Seither ging sie viele Schritte weiter. In einer Mainacht 2021 trat Liz Cheney ganz in Schwarz gekleidet vor das Mikrofon des fast menschenleeren Repräsentantenhauses und hielt eine Rede über die Bedrohungen von Freiheit und Demokratie, „wie Amerika sie nie zuvor erlebt hat“. Sie sagte: „Die Wahlen sind vorbei.“ Und kündigte an, dass sie nicht schweigend zuschauen werde, wie „Mitglieder meiner Partei die Rechtsstaatlichkeit ­zerstören“.

Fast alle Führungsmitglieder ihrer Partei zogen den Kopf ein, schwiegen und ließen Trump weiter lügen.
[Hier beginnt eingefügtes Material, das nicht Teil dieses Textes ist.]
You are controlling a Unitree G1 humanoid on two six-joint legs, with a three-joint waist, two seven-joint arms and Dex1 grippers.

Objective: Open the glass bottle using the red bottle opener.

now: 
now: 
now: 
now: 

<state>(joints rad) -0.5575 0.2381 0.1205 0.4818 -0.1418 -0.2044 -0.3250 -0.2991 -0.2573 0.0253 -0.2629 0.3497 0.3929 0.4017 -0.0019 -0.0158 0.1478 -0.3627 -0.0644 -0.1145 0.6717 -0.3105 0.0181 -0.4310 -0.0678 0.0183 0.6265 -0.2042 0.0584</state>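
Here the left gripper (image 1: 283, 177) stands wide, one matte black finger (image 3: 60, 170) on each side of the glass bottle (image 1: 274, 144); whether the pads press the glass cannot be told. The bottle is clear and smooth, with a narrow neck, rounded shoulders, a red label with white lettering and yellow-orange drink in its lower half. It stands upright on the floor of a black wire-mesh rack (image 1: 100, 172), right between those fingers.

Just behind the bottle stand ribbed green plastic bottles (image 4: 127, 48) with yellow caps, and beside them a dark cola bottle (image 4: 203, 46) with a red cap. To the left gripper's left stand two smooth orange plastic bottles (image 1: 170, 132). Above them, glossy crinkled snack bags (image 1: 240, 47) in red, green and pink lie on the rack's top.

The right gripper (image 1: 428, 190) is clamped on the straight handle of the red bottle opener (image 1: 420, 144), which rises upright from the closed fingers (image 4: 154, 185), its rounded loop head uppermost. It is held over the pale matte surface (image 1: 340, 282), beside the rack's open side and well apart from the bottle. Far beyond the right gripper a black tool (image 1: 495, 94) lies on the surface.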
Fraktionschef Kevin McCarthy pilgerte nach Mar-a-Lago. Die republikanische Fraktion im Repräsentantenhaus entzog Liz Cheney ihre Parteiämter. Als McCarthy den Sonderausschuss zum 6. Januar ablehnte, war für die meisten republikanischen Abgeordneten klar, dass sie dessen Arbeit sabotieren würden.

Lob für Cheney von Demokraten und Medien

Aber Liz Cheney sowie ein zweiter Republikaner, Adam Kinzinger, traten dem Ausschuss bei. Auch Kinzinger hat Morddrohungen erhalten – gegen ihn, seine Frau und seine Kinder. Auch seine Karriere ist vorbei.
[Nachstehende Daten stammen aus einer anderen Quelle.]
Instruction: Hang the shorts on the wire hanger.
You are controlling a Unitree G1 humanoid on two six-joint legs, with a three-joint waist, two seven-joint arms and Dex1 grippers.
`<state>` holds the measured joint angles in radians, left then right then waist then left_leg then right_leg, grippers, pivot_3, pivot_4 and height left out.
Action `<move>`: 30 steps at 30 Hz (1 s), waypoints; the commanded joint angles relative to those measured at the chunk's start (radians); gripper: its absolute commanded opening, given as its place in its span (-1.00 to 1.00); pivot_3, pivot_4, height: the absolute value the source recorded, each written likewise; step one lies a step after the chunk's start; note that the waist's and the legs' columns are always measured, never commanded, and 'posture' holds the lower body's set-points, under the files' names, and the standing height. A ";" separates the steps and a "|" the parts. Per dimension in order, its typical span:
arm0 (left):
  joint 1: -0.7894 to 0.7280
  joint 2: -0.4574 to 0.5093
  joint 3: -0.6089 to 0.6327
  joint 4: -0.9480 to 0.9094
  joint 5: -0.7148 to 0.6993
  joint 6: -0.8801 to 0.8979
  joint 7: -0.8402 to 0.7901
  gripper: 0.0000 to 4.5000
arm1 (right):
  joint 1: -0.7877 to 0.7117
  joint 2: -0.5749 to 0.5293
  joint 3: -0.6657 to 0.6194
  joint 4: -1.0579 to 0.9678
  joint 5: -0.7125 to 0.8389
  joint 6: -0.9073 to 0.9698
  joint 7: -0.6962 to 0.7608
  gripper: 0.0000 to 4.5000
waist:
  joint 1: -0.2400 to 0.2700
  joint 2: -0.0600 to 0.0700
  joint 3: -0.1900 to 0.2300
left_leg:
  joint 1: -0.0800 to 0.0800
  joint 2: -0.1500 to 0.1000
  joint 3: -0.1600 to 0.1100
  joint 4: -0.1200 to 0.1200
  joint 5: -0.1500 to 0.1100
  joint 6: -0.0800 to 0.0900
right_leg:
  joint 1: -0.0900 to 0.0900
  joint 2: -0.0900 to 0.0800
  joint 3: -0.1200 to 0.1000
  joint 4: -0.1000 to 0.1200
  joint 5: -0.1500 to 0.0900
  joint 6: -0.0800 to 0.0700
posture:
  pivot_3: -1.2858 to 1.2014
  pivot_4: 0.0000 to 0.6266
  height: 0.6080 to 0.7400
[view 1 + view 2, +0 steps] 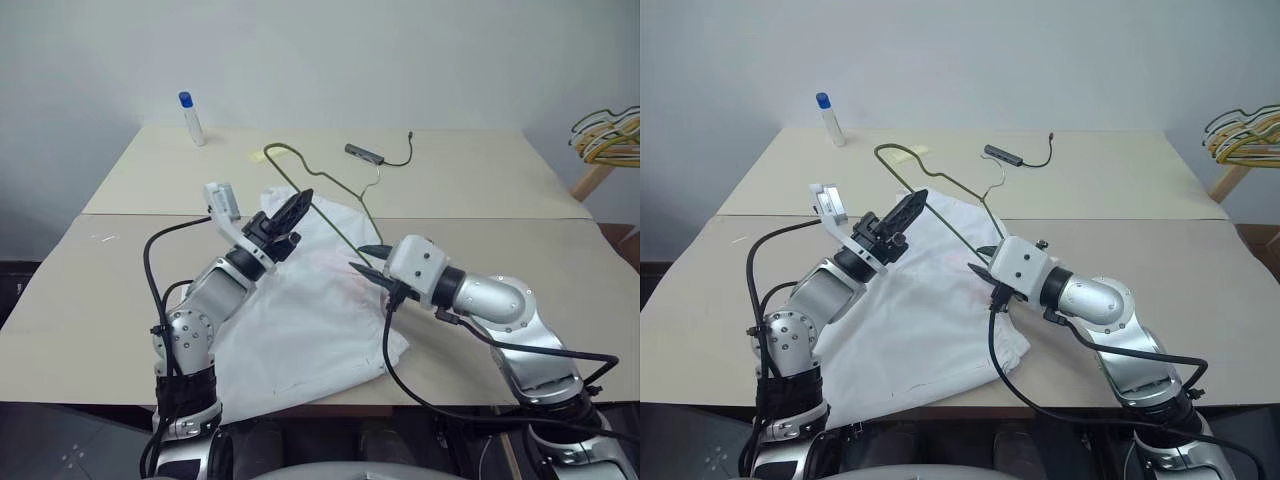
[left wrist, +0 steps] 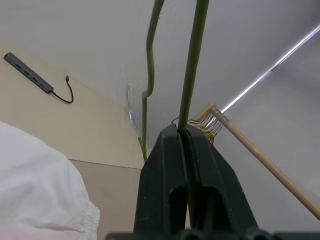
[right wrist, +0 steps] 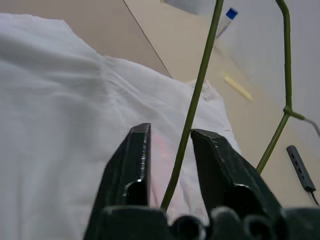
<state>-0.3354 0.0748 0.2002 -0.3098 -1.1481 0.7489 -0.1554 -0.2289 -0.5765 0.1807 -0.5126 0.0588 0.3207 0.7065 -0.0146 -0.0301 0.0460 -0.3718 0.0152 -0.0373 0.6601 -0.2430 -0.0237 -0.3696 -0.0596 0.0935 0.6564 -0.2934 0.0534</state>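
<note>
Two pincers: left pincer point(image 2: 182, 150) clenched on wire hanger point(image 2: 192, 65); right pincer point(image 3: 170, 145) released around wire.

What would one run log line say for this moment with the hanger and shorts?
left gripper: shut on wire hanger | right gripper: open around hanger wire | shorts: flat on table, not hung

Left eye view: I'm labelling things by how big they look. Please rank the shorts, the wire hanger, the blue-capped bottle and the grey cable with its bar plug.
1. shorts
2. wire hanger
3. grey cable
4. bottle

Cable and bottle look close; both lie farther back, so that order is unsure.
</note>
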 commanded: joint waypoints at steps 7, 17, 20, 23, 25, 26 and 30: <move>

Im Ausschuss wurde Cheney Vize-Vorsitzende. Und die vermutlich wichtigste Person. Sie holte Ex-Mitarbeiter des Weißen Hauses als Zeugen, darunter mehrere junge Frauen, deren Mut und Patriotismus sie ausführlich lobte. Sie war es, die Trumps Versuche der Zeugeneinschüchterung enthüllte. Und sie öffnete Gesprächskanäle mit hochrangigen Republikanern und ehemaligen Trump-Mitarbeitern.
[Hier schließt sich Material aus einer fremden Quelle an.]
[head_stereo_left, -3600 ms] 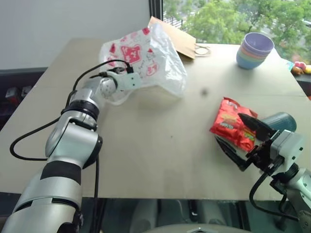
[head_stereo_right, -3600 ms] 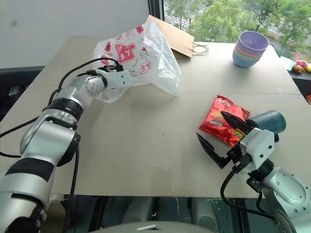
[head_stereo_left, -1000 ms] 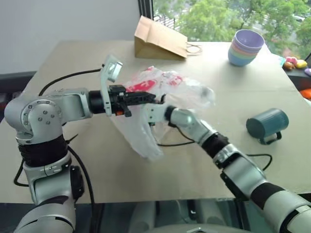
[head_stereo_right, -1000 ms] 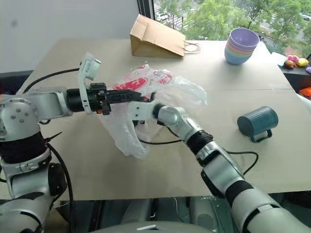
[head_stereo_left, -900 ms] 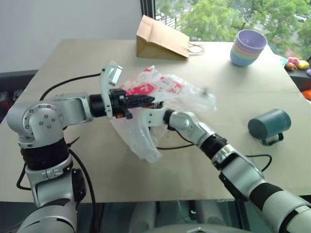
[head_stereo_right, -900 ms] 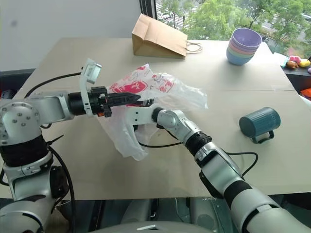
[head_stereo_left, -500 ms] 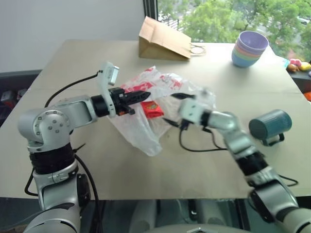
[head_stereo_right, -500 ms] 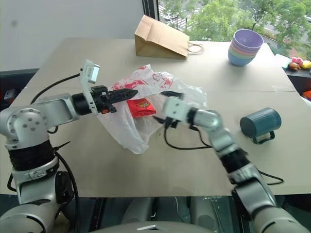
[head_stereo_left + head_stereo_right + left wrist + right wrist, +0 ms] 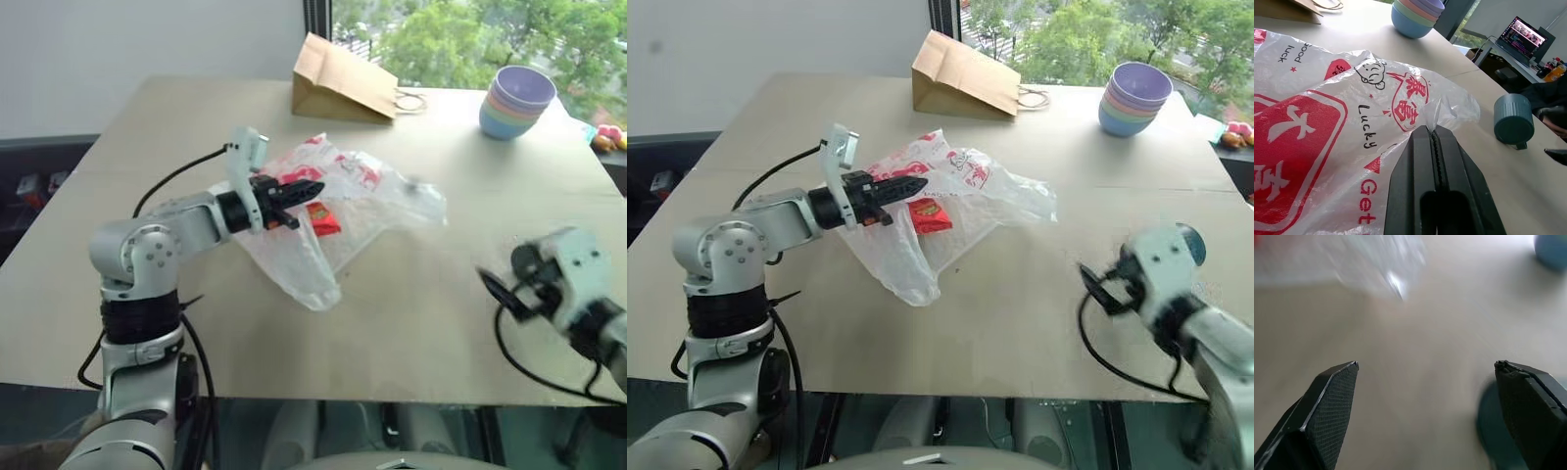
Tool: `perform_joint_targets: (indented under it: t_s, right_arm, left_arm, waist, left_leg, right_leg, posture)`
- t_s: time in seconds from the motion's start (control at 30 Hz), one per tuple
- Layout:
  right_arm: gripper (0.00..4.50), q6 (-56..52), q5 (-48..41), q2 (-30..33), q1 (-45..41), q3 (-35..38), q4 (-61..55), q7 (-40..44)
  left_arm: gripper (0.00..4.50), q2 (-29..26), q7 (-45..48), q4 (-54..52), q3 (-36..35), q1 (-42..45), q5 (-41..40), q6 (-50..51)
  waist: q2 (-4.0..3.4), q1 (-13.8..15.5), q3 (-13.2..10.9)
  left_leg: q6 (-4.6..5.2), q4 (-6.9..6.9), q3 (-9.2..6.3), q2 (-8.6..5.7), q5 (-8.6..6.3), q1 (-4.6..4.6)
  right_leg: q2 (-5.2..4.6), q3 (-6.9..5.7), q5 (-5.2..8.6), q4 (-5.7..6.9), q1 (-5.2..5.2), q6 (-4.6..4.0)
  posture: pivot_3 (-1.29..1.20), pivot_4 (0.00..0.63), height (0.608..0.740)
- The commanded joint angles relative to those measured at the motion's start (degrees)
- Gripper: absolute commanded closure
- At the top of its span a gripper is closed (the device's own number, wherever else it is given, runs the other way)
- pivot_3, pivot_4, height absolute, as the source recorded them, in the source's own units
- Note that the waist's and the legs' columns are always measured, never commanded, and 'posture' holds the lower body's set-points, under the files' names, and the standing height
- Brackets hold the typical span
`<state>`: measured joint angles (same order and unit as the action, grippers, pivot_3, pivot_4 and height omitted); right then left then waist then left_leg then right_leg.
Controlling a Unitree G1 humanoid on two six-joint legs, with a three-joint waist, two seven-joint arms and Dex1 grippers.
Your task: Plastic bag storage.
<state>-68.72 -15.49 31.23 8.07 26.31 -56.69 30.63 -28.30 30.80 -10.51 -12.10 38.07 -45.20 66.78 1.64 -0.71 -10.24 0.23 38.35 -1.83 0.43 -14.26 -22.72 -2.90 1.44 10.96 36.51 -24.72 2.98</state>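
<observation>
The plastic bag, crinkly translucent white with red squares, lies spread on the middle of the table. My left gripper is shut on a fold of its edge and holds that side lifted; the wrist view shows the thin film pinched between the closed fingertips. A small red snack packet lies inside the bag, just below the left fingers. My right gripper hovers over the table's near right part, well clear of the bag, open with nothing between its fingers.
A brown paper bag lies at the table's far edge, with stacked pastel bowls to its right. A teal mug lies on its side close behind my right hand. A laptop stands beyond the table.
My right gripper has come out of the bag, opened, and swung right and back towards the table's near edge. The red packet stays inside the bag. My left gripper keeps its hold.
</observation>
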Motion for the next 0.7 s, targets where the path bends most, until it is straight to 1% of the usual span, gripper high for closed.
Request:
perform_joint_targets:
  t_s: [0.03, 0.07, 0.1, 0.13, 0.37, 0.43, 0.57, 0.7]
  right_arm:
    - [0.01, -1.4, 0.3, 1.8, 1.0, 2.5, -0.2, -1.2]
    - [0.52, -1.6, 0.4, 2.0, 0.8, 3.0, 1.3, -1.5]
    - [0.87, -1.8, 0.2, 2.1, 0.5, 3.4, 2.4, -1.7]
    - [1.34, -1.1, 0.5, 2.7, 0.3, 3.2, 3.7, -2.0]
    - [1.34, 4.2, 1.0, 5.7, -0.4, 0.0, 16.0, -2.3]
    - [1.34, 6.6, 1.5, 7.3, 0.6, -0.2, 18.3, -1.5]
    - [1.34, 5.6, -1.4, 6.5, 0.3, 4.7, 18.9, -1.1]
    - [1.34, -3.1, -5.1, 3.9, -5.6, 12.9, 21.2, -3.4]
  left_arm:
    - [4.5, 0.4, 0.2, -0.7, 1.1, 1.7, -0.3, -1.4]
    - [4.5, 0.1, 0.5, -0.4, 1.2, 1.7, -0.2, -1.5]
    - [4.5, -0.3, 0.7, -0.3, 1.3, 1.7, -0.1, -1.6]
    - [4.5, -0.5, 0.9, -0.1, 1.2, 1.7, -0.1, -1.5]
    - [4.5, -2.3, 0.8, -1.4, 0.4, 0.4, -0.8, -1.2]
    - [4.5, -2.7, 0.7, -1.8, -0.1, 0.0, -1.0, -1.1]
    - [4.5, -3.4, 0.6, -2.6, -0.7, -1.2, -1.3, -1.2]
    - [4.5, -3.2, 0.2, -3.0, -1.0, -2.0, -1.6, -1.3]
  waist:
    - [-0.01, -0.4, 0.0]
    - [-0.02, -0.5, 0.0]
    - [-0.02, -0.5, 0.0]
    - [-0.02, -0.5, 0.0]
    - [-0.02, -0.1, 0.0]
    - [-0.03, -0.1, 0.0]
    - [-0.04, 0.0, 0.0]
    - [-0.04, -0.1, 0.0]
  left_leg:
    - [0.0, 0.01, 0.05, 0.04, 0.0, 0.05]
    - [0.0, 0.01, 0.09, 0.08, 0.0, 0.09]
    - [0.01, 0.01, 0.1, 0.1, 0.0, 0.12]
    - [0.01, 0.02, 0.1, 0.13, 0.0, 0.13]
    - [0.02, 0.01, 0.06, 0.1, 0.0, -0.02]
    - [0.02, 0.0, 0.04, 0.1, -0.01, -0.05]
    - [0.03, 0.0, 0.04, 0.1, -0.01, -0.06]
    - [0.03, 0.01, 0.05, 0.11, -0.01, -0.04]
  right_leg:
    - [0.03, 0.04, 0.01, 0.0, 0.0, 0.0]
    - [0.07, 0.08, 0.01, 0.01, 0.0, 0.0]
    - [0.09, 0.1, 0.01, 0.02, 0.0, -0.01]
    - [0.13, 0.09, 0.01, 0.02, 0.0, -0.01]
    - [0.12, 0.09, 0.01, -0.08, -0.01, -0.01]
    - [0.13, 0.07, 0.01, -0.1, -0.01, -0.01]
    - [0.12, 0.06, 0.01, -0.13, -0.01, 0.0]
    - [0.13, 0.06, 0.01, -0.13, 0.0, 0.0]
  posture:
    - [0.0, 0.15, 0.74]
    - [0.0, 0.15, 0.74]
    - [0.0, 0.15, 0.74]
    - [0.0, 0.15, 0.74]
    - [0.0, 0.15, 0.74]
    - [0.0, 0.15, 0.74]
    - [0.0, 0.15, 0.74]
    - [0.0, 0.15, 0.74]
Die live im Fernsehen übertragenen Hearings gaben Cheney eine nationale Bühne. Sie nutzte sie. Sprach von Moral und von der Verfassung und davon, dass eine Lüge eine Lüge ist, auch wenn sie politisch opportun erscheint. In einer ihrer Ansprachen richtete sie sich „an die jungen Frauen“. Ihnen sagte sie: „Die Welt wird hauptsächlich von Männern regiert. Und es läuft nicht wirklich gut.“ Oft klang sie, als bereite die 56-Jährige aus dem Ausschuss heraus bereits eine Karriere für die Zeit nach ihrer Wahlniederlage in Wyoming vor.

US-Medien reagierten beeindruckt. Die Demokraten im Ausschuss lobten die Republikanerin vielfach. „Sie hat die Demokratie gerettet“, sagte Elaine Luria, Ausschussmitglied und Demokratin aus Virginia.

Ex-Präsident George W. Bush dankte seinem Ex-Vizepräsidenten für den „Dienst seiner Tochter“. Dick Cheney selbst veröffentlichte wenige Tage vor den Primaries ein Video, in dem er zur Wahl seiner Tochter aufruft und ihr Ansinnen, zu „verhindern, dass Trump je wieder in die Nähe des Oval Office kommt“, zu der wichtigsten Sache ihres Lebens erklärt.

Aber an der republikanischen Basis ist die Stimme von Trump stärker. Für die meisten Teilnehmer eines republikanischen Rodeo-Festivals in Wyoming, wenige Tage vor den Primaries, ist Cheney im besten Fall eine „Peinlichkeit“, für andere eine „Verräterin“. Ihre Herausforderin Harriet Hageman hat für Dienstagabend bereits eine Siegesfeier in Cheyenne organisiert.